(Source data)

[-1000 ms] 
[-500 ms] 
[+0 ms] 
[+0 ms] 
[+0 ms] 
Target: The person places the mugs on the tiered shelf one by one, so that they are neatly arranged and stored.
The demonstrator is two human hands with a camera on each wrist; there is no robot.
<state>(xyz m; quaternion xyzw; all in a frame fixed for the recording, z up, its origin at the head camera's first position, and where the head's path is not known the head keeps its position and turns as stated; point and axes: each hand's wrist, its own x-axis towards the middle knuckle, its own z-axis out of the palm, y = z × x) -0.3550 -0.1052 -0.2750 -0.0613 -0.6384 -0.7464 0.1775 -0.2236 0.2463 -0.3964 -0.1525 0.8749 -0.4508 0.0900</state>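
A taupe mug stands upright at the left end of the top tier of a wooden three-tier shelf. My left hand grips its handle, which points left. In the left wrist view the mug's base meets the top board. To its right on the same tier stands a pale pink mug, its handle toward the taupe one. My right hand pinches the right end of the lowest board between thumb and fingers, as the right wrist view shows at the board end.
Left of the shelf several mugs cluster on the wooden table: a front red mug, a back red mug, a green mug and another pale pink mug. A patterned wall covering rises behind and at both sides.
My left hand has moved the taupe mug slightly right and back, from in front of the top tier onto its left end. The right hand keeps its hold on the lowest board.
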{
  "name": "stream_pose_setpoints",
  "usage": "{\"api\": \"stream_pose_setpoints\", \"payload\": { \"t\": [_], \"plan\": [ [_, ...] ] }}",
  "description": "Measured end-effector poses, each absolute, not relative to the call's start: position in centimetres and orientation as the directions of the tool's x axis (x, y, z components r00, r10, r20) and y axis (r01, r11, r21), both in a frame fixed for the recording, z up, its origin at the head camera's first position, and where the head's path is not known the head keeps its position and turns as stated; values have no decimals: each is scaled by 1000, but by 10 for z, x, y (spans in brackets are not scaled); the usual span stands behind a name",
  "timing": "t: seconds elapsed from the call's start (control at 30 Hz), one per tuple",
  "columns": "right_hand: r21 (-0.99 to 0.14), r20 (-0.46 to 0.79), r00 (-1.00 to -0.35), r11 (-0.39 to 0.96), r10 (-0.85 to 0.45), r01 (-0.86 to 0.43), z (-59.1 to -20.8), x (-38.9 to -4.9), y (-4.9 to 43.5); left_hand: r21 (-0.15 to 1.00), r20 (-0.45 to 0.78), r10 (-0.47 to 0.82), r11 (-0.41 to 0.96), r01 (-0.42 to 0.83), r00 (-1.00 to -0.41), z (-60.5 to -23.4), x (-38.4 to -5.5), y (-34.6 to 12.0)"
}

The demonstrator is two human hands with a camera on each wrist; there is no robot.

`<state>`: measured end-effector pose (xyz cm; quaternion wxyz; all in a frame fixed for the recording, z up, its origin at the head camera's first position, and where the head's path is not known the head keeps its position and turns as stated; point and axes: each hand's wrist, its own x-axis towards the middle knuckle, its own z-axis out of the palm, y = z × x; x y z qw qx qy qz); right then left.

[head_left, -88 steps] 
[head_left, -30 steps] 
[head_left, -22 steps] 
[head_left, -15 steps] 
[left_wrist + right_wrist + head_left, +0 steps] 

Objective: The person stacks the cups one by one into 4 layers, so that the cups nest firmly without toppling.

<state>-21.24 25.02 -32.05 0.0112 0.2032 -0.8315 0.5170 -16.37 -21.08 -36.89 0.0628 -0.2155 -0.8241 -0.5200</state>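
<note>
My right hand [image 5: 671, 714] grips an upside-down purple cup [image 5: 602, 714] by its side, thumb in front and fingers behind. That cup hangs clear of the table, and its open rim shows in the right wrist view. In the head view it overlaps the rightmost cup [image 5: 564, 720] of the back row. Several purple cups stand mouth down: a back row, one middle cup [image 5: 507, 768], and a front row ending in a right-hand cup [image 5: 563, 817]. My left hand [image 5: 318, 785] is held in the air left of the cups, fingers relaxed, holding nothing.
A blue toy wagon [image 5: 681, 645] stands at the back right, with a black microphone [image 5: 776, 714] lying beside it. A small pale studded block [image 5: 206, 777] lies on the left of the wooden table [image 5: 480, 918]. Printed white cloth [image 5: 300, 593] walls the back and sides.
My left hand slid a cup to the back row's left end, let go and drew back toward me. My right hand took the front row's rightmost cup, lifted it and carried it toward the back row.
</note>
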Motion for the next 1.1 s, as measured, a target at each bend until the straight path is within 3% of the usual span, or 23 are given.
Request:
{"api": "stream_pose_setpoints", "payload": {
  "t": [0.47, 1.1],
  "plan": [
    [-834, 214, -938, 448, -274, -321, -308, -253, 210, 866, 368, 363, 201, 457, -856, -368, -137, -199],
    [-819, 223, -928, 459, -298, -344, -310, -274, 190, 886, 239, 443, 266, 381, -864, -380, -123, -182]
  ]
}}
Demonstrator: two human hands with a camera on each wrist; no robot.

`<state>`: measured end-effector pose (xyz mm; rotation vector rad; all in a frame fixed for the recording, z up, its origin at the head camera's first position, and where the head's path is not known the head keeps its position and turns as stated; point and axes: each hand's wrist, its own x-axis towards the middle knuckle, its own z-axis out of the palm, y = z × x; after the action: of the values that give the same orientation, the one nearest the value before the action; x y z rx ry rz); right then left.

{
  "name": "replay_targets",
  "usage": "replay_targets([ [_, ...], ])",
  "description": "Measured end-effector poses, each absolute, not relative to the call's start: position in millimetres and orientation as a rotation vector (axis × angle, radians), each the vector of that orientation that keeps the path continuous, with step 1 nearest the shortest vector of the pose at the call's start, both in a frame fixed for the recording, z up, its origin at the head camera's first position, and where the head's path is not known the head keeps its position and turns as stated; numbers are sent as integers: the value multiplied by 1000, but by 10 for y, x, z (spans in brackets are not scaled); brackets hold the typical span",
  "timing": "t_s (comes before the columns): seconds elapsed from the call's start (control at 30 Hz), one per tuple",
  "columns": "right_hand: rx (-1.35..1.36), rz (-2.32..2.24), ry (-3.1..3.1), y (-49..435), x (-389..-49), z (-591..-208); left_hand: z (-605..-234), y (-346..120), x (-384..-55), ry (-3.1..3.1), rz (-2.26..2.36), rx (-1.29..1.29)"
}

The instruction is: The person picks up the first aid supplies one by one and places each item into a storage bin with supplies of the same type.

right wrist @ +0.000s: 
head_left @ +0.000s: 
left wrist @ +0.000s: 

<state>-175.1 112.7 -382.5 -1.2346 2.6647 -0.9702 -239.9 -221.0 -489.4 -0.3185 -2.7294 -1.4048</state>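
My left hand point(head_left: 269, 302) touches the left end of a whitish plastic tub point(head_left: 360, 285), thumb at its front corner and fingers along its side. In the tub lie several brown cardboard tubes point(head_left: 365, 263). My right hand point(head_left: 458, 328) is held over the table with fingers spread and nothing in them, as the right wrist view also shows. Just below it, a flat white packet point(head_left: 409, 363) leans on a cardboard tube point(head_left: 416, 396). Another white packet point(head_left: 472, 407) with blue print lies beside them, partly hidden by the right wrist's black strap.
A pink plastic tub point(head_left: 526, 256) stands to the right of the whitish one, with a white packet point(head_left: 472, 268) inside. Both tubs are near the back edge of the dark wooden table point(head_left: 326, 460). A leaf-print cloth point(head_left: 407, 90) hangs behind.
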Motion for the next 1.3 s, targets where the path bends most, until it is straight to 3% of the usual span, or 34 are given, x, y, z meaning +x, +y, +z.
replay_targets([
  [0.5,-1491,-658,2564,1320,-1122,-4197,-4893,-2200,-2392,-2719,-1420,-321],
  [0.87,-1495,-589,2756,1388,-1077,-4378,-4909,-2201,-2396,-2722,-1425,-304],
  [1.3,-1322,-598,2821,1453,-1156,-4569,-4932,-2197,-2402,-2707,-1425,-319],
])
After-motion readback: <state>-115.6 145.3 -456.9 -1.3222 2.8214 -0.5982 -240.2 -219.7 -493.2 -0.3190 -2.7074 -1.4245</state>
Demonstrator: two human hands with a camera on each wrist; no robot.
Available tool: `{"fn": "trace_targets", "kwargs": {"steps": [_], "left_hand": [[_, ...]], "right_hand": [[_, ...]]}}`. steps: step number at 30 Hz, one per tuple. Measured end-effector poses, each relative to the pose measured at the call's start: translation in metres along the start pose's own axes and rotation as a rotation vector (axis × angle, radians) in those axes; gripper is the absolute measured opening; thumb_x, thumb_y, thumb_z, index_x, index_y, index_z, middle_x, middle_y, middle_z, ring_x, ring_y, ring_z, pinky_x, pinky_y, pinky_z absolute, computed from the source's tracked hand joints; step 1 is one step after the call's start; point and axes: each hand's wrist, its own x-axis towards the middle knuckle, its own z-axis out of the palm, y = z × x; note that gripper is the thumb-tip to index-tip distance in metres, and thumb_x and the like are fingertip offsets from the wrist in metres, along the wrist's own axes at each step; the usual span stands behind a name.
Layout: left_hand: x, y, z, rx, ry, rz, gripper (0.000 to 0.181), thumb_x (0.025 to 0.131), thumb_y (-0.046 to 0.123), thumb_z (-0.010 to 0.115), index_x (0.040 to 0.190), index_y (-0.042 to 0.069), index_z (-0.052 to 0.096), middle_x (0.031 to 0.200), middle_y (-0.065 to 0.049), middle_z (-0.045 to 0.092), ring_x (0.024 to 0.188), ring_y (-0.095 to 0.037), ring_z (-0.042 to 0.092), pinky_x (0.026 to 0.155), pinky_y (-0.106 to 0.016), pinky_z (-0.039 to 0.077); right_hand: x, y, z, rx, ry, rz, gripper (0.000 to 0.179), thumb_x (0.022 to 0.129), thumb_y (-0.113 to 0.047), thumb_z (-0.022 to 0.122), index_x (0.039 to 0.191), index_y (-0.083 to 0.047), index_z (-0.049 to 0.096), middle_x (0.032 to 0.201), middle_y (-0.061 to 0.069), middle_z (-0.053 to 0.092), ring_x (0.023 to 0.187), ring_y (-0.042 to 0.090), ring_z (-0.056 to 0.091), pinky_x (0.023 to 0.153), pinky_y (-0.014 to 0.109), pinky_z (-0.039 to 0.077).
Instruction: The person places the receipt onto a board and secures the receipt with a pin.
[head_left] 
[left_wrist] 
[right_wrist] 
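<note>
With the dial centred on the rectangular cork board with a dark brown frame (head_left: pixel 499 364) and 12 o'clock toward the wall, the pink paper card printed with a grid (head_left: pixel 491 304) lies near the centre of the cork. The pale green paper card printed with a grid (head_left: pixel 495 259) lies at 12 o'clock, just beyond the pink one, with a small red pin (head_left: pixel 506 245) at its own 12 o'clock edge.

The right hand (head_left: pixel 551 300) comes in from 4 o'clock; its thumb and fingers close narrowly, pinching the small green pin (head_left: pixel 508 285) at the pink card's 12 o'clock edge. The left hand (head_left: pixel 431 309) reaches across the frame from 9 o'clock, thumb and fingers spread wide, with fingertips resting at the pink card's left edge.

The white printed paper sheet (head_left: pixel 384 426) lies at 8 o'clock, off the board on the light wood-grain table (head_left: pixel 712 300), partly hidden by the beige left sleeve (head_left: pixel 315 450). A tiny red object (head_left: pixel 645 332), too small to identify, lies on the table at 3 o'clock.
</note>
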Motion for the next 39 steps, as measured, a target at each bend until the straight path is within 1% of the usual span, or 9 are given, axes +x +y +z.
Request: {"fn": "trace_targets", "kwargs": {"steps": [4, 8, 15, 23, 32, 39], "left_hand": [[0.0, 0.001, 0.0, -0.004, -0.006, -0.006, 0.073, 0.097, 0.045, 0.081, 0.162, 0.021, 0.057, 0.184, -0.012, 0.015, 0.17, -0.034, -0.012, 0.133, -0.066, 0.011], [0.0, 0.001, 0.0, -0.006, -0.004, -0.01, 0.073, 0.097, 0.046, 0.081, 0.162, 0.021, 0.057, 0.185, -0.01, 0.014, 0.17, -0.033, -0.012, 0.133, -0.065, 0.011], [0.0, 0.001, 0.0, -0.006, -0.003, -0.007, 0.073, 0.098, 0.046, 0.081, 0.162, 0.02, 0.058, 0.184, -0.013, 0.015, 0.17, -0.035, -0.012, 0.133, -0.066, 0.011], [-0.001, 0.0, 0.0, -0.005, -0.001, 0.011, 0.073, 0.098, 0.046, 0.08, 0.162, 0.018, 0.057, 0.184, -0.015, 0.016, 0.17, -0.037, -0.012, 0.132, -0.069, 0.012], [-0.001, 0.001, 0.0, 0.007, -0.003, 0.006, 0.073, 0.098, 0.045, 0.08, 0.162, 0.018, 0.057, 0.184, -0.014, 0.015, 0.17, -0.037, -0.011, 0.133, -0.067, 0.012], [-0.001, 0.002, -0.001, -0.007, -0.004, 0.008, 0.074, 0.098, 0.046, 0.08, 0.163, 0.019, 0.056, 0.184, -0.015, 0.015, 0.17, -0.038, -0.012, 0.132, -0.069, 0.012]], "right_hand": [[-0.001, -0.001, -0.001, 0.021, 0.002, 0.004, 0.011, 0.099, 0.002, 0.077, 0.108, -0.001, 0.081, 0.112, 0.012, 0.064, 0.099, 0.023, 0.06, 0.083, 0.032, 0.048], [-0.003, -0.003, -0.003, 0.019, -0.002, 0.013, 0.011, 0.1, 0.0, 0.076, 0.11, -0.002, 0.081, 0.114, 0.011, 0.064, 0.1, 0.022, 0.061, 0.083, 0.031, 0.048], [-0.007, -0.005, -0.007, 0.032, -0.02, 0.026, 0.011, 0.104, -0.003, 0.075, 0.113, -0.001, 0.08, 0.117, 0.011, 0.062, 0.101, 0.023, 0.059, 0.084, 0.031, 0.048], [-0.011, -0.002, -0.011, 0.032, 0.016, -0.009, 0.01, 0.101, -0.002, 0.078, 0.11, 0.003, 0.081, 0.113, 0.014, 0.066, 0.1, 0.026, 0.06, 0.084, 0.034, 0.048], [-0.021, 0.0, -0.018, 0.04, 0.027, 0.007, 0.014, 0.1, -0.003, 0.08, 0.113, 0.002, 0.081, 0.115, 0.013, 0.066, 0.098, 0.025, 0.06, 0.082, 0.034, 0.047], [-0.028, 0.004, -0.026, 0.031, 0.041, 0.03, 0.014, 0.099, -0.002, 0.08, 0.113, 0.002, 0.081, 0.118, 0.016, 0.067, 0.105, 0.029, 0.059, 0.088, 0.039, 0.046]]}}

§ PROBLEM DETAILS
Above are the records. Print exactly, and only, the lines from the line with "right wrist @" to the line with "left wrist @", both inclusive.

§ ANSWER TO THE EXERCISE
right wrist @ +0.000s: 
head_left @ +0.000s: 
left wrist @ +0.000s: 

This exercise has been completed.